Massive Distributed Sorted Sets

This post is heavily influenced by https://github.com/clr and his repository found here: https://github.com/clr/massive_distributed_sorted_set

The Problem

Consider the following use-case: A video game backend needs to track high scores for every user and display a leaderboard for those users. There are two main flavors of this problem that impact the resulting solution.

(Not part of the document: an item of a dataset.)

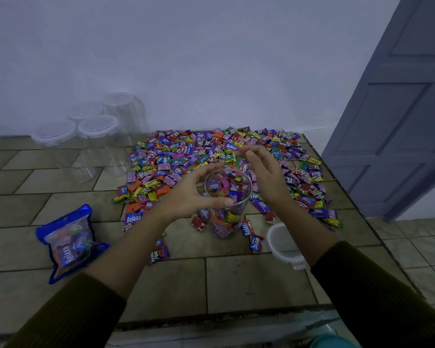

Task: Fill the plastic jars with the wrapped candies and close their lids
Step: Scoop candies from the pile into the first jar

Display only the top 10 scores of all time
Display a user’s overall ranking as well as arbitrary pagination of the entire list

Solution 1: Display only the top 10 scores of all time

This problem turns out to be fairly easy with map and set data structures like Riak’s: http://docs.basho.com/riak/latest/theory/concepts/crdts/#Riak-s-Five-Data-Types.

Data Structures

The map including a nested set might look something like this for a populated top 10 set:

Key: game_top_10, Value:

{
  "lowest_score": 90
  "scores": [
    {"user": "vader", "score": 99},
    {"user": "yoda", "score": 98},
    {"user": "boba", "score": 97},
    {"user": "luke", "score": 96},
    {"user": "leia", "score": 95},
    {"user": "palpatiner", "score": 94},
    {"user": "obi-wan", "score": 93},
    {"user": "jabba", "score": 92},
    {"user": "r2-d2", "score": 91},
    {"user": "chewbacca", "score": 90}
  ]
}

Algorithms

The pseudo code for accepting a new score might look like this:

update_score(Game, User, Score) ->
  CurrentScores = get(Game ++ "_top_10"),
  LowestScore = get_lowest_score_from_map(CurrentScores),

  if
    Score > LowestScore ->
      NewScores = remove_lowest_score_and_add_new_score(CurrentScores, User, Score),
      put(Game ++ "_top_10", NewScores);
    true ->
      false
  end.

Given our existing top 10 score list above, if we were to call update_score like so:

update_score("game", "han", 100).

The resulting value for game_top_10 in our datastore would look like this:

{
  "lowest_score": 91
  "scores": [
    {"user": "han", "score": 100},
    ...
    {"user": "r2-d2", "score": 91}
  ]
}

Because it may be possible to have multiple actors updating the top 10 scores concurrently, we need to have logic on read to ensure the following steps happen:

Sort the list of scores in memory
If there are more than 10 entries in the set:
remove the lowest scores so that 10 remain
update the lowest_score entry and save the value

Solution 2: Display a user’s overall ranking as well as arbitrary pagination of the entire list

The solution to this problem is a little more tricky when we take into account the possibility of millions of users, or even billions or trillions of individual scores that need to be tracked over the lifetime of a game.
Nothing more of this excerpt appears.